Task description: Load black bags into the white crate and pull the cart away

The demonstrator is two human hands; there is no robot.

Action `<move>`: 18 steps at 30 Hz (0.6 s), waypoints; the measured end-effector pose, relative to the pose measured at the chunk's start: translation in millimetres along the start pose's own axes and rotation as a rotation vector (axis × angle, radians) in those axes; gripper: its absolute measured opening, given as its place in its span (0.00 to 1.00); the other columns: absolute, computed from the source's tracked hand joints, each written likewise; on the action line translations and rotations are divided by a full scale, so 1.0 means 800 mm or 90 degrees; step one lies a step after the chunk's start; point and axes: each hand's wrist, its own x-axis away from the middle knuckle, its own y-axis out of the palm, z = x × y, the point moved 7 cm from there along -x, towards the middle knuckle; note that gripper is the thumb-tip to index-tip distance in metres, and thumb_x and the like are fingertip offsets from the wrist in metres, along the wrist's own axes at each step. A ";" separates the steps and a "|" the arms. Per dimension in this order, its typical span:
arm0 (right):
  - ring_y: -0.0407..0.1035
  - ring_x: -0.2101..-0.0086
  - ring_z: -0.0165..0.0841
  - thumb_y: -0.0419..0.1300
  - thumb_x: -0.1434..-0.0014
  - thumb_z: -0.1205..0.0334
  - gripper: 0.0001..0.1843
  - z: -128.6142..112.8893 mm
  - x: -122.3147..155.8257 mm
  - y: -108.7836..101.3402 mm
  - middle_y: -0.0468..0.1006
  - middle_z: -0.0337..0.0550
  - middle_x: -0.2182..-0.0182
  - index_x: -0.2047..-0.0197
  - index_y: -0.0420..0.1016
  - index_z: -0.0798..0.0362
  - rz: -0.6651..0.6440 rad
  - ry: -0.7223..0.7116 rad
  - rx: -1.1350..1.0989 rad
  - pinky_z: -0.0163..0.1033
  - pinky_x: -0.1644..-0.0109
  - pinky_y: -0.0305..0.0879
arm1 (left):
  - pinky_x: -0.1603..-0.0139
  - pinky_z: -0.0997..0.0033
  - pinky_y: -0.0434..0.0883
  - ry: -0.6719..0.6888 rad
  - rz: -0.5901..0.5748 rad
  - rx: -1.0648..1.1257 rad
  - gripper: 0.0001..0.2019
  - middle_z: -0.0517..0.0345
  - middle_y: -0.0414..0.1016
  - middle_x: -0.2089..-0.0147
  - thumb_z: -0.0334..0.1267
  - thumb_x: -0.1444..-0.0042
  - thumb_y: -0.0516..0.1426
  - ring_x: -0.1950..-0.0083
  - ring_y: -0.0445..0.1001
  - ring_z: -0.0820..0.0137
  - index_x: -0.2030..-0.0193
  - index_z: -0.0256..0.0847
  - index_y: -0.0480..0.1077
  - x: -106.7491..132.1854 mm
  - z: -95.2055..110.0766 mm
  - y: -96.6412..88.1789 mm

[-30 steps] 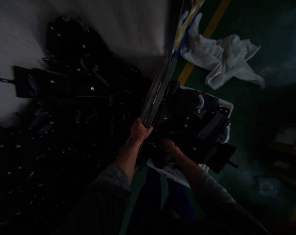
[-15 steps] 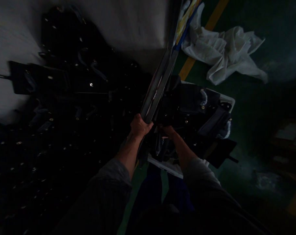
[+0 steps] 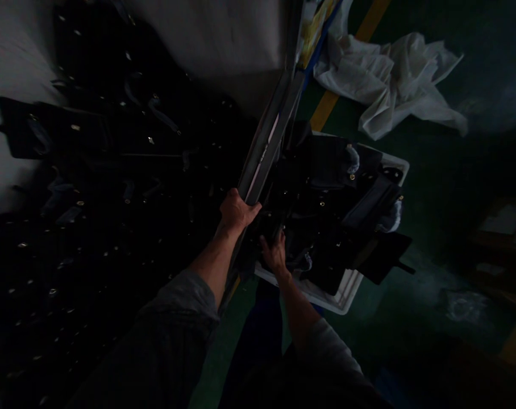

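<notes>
The picture is very dark. My left hand (image 3: 237,213) is closed over a long grey edge (image 3: 266,153), its thumb across the right side. To the right, my right hand (image 3: 275,254) grips a black bag (image 3: 271,224) among others at the near left corner of a white crate (image 3: 347,292). Its thumb and fingers lie on either side of the bag; the rest of the bag is lost in shadow. More black bags with small metal fittings and wrapped handles, such as one dark bag (image 3: 328,165), fill the crate.
Left of the grey edge lies a large heap of black bags (image 3: 151,122) against a pale surface (image 3: 236,40). A crumpled white plastic sheet (image 3: 394,85) lies on the green floor with its yellow line (image 3: 324,111). Dim boxes (image 3: 503,224) stand at far right.
My right hand has moved left and toward me, with a black bag shifted to the crate's left side. More of the crate's near rim shows. My left hand stays on the grey edge.
</notes>
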 end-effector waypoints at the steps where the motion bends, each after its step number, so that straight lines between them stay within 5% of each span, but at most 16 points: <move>1: 0.45 0.22 0.57 0.52 0.28 0.43 0.51 -0.017 -0.012 0.020 0.44 0.68 0.20 0.16 0.35 0.62 -0.012 0.010 0.011 0.65 0.22 0.53 | 0.41 0.56 0.76 0.001 0.007 -0.003 0.35 0.38 0.82 0.46 0.57 0.49 0.67 0.43 0.82 0.47 0.42 0.33 0.71 0.001 0.000 0.001; 4: 0.33 0.22 0.69 0.55 0.30 0.54 0.51 -0.042 -0.049 0.075 0.33 0.72 0.19 0.16 0.32 0.66 -0.083 0.111 0.017 0.77 0.30 0.59 | 0.42 0.56 0.76 0.010 0.031 -0.008 0.34 0.37 0.83 0.46 0.56 0.50 0.68 0.43 0.82 0.46 0.43 0.32 0.71 0.002 0.002 0.003; 7: 0.31 0.23 0.75 0.59 0.33 0.56 0.55 -0.037 -0.069 0.098 0.27 0.76 0.20 0.17 0.31 0.71 -0.106 0.215 0.014 0.80 0.34 0.62 | 0.42 0.55 0.77 0.013 0.038 -0.008 0.35 0.36 0.83 0.46 0.56 0.50 0.68 0.43 0.82 0.45 0.43 0.32 0.72 0.004 0.003 0.004; 11: 0.36 0.23 0.69 0.66 0.38 0.41 0.69 -0.019 -0.051 0.078 0.32 0.80 0.21 0.18 0.29 0.74 -0.072 0.137 0.015 0.70 0.26 0.57 | 0.42 0.54 0.77 0.011 0.035 -0.002 0.36 0.35 0.83 0.46 0.57 0.50 0.68 0.44 0.82 0.45 0.42 0.31 0.72 0.009 0.003 0.004; 14: 0.40 0.22 0.64 0.69 0.41 0.33 0.74 0.008 0.000 0.050 0.40 0.82 0.22 0.19 0.32 0.75 -0.066 0.086 0.003 0.62 0.21 0.51 | 0.41 0.54 0.76 0.018 0.033 0.011 0.36 0.35 0.82 0.46 0.56 0.50 0.67 0.43 0.82 0.46 0.41 0.30 0.71 0.013 0.003 0.002; 18: 0.48 0.23 0.57 0.70 0.43 0.31 0.72 0.053 0.083 0.012 0.49 0.74 0.22 0.17 0.37 0.68 -0.065 0.019 -0.014 0.54 0.22 0.55 | 0.38 0.51 0.75 0.014 0.007 0.038 0.38 0.32 0.81 0.43 0.57 0.49 0.67 0.40 0.80 0.44 0.40 0.31 0.70 0.015 0.000 -0.004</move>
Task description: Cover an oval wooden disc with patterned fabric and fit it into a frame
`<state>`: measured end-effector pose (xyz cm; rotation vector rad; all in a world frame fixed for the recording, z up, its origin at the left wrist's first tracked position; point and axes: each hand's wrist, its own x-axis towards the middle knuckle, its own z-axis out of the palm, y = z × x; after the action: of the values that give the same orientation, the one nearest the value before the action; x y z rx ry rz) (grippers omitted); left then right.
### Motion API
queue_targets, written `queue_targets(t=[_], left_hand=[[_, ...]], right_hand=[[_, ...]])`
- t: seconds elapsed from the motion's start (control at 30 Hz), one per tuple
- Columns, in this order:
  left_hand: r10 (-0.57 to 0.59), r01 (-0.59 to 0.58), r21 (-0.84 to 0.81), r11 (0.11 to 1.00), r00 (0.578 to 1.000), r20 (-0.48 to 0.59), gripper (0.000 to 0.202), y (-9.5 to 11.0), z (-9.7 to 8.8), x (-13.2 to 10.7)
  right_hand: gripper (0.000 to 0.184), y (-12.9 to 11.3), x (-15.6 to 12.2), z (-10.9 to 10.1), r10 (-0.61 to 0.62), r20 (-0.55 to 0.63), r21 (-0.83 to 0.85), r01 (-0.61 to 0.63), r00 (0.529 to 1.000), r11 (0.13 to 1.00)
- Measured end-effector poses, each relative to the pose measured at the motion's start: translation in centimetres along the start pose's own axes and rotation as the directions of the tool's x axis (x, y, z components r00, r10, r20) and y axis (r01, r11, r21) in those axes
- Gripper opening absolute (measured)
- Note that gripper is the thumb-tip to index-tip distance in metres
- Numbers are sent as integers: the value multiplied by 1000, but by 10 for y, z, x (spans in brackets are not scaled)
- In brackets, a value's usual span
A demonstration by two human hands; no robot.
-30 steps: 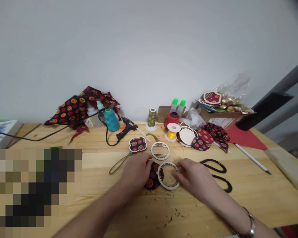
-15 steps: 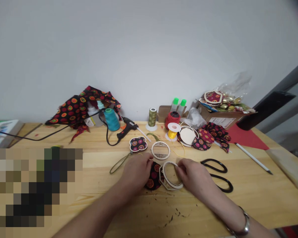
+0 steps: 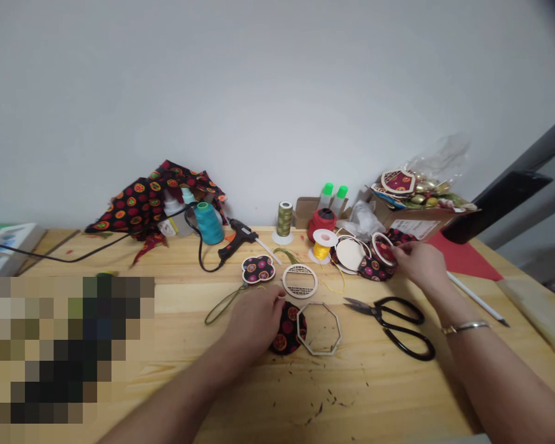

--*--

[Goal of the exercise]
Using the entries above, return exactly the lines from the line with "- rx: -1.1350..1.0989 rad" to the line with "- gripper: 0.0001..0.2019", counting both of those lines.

[Answer for this exercise]
  - rx: -1.1350..1.0989 rad
  - pinky_z: -0.0163..0.1033
  - pinky_x: -0.1644..-0.0109
  - pinky_y: -0.0305..0.0879
arm1 (left):
  - pinky_x: -0.1603..-0.0139
  - pinky_z: -0.0997..0.0033
  - pinky_y: -0.0434..0.0883
  - ry: -0.6719..0.6888 rad
  - rz: -0.5901..0.5748 rad
  - rx: -1.0648..1.1257 rad
  - gripper: 0.0001..0.2019

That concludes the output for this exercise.